Although Dreamweaver insulates you from having to know a lot about SQL syntax, it’s useful to have an idea of what’s going on behind the scenes, and it’s necessary to know the very basics to create a database.

It’s possible to access and manipulate your database by opening a terminal window and sending commands directly to the server (Figure 4.4). But usually that’s not necessary, because you can use Dreamweaver dialog boxes to perform the most common tasks. You can, however, type some SQL commands directly into Dreamweaver’s Recordset definition window. We cover how to do that in the SELECT Statement section below.

Figure 4.4. You can type commands directly to a SQL database in a terminal window.


As we mentioned in the Chapter 3 section Creating a Database, SQL commands are terminated with a semicolon. The semicolon tells the server that a command is finished. So SHOW DATABASES; will show you a list of databases, whereas SHOW DATABASES will not.

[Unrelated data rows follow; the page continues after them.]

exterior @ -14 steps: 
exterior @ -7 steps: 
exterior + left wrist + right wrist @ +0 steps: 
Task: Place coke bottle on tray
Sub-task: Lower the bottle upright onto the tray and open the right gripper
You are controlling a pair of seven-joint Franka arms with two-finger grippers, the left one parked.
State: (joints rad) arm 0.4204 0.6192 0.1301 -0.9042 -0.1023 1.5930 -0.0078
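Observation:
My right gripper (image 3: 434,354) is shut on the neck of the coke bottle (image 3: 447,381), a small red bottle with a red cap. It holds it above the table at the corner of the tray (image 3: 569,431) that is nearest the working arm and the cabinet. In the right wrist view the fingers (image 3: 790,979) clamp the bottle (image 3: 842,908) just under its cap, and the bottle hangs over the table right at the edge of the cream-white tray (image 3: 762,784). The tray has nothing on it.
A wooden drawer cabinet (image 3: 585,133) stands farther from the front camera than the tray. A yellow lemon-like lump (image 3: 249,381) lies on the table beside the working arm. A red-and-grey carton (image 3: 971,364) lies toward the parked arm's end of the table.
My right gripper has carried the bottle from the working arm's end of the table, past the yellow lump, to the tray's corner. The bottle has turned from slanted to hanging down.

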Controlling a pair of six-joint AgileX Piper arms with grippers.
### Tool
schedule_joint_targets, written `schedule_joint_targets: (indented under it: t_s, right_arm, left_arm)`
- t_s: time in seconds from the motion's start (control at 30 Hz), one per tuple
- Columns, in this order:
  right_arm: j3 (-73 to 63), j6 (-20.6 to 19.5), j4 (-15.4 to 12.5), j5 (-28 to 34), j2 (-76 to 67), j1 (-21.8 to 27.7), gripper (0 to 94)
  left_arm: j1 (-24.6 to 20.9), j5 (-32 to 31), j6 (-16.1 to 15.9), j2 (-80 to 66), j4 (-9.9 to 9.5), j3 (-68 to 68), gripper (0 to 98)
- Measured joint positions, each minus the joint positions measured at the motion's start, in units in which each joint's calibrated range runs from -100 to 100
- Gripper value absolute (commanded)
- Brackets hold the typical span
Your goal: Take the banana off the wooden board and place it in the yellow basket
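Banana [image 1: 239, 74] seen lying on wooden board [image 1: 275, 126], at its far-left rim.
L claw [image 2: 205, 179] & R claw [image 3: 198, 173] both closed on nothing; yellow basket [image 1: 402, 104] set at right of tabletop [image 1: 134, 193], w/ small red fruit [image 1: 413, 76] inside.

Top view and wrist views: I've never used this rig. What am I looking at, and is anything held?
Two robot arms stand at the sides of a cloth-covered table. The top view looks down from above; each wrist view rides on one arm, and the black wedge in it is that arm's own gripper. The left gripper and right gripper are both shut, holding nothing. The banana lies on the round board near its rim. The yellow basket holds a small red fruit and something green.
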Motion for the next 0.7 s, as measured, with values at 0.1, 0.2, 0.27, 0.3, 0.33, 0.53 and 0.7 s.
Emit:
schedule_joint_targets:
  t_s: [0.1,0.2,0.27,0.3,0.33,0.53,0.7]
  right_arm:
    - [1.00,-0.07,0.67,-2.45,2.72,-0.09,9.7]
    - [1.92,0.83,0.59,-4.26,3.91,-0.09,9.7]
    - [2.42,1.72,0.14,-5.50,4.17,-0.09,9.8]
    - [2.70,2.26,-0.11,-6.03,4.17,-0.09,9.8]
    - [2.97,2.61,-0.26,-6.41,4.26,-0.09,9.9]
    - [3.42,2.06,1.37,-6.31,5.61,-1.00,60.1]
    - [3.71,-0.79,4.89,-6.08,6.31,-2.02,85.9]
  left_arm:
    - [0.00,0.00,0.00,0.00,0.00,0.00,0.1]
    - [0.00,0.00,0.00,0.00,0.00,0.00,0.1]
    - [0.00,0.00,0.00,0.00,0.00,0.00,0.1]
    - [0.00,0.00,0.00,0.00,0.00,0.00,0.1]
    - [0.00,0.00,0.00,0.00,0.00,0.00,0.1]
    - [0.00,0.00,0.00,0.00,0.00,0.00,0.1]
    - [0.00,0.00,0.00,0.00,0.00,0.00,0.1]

Another important thing to remember is that SQL syntax uses an unfortunate mix of case sensitivity and case insensitivity that can get very confusing. In general, SQL command words are case insensitive. So select, Select, and SELECT are all the same. But database names, table names, and field names are case sensitive, so customer, Customer, and CUSTOMER signify three different things. Traditionally, SQL commands are typed in upper case, but you can use any mix of upper and lower case you prefer for table, database, and field names (although the code tends to be more readable if you use at least some lowercase).

Tip

  • Depending on the type of operating system you’re running, some SQL elements may not be case sensitive, but don’t count on it. To be on the safe side, treat all table names, field names, and aliases as case sensitive.


If you’re working with an existing database, you’ll be spending most of your time with three basic SQL commands: SELECT, INSERT, and UPDATE. The latter two deal primarily with adding and changing data in your database. They’re covered more extensively in Chapter 8. The first command, SELECT, constitutes the meat of this Chapter.